Twit

Twit is a toy implementation of Twitter's (old) tweet ingestion and delivery backend, based on the architecture described in this High Scalability article. My motivation was to learn a few technologies that were new to me (Go, Redis, protocol buffers) and practice some skills that can always use honing (API design, web app architecture, testing).

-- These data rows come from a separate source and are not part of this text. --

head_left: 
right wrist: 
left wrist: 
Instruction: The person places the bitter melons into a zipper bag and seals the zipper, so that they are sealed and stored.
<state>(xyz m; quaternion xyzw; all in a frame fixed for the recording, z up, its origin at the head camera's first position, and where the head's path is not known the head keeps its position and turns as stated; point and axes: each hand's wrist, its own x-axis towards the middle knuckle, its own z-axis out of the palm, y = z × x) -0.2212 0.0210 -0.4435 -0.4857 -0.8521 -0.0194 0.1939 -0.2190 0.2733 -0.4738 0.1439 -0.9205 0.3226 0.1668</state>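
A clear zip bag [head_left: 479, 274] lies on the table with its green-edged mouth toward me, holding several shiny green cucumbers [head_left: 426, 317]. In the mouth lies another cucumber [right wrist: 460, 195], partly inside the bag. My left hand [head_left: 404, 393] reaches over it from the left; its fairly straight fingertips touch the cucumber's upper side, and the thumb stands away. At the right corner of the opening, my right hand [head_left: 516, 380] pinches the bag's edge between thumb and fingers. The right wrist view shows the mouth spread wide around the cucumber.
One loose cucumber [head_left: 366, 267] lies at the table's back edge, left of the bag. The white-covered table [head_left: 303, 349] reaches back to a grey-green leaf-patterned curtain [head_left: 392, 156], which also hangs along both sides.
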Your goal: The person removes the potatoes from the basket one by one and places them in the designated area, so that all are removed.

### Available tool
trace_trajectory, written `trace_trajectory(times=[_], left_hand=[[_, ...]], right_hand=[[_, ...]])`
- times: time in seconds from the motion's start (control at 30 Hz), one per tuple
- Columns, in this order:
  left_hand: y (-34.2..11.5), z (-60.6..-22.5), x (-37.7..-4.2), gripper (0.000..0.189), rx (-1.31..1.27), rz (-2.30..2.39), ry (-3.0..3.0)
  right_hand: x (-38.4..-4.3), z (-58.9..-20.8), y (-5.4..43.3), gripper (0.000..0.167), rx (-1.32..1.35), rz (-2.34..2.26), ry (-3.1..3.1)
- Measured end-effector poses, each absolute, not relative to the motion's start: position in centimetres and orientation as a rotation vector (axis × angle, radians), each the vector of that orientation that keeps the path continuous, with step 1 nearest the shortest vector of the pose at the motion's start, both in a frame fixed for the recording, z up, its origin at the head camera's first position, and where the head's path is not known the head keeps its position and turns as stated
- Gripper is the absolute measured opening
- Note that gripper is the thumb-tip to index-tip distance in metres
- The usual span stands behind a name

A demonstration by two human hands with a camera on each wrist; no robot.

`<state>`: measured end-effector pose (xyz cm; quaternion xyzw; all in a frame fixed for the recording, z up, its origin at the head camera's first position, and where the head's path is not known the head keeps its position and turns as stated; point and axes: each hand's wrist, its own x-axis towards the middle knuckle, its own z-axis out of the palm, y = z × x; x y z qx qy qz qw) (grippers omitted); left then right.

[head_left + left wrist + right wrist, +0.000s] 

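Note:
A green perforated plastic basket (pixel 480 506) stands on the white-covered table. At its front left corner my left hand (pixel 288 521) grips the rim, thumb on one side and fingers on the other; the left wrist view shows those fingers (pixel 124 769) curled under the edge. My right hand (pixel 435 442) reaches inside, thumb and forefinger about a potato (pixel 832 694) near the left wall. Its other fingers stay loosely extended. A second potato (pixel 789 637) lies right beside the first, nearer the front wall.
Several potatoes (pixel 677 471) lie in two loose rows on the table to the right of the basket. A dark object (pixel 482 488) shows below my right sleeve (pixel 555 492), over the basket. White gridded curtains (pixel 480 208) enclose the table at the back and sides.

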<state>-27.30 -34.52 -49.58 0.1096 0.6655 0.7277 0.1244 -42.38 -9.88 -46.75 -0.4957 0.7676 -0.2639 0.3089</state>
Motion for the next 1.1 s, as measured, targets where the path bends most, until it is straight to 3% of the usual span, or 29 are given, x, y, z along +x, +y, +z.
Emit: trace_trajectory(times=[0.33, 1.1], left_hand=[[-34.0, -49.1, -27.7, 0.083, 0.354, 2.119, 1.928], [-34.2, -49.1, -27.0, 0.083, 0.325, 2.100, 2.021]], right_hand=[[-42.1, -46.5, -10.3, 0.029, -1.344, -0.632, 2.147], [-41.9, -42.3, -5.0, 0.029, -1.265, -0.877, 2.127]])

Twit's only functionality is to create tweets and deliver them to the appropriate users. Anytime a user tweets, that tweet is added to his or her followers' home timelines; a home timeline is a list of all the tweets of all the people that user follows. Twit does NOT allow you to create users, follow other users, or perform any other Twitter functions. A few users and follow relationships are added at startup to give you something to play with. Twit also does not have a frontend, so the API is the only way to interact with it. Like I said, this is a toy for learning, not a real system :-).

Installation

Get the code

$ go get github.com/katrinae/twit

Set up Redis

If you want to actually run Twit, you'll need to have Redis installed. See the Redis homepage if you need help with installation. Once it's installed, you can run it with:

$ redis

Set up Postgres

You'll also need to have Postgres installed to run Twit. See this tutorial for installation help. Once you have Postgres up and running, you can create your development database with the createdb command-line tool:

$ createdb {DB_NAME} --owner {DB_USER}

Create the Postgres schema

Twit uses goose to manage its database schema. To install goose and create the database tables, run:

$ go get bitbucket.org/liamstask/goose/cmd/goose
$ goose up

Import test data

Because Twit does not allow you to create or modify users, it ships with some test data. You can import this data into Postgres from with psql, the Postgres shell. Replace $GOPATH with your actual gopath; environment variables are not recognized in the shell.

$ psql --dbname=DB_NAME --username=DB_USER
=# \i $GOPATH/github.com/katrinae/twit/db/createTestRecords.sql;

Customize your conf file

Edit the file db/dbconf.yml with the parameters for the Redis and Postgres instances you will be using. At the very least, you will want to change DB_NAME and DB_USER to match your environment.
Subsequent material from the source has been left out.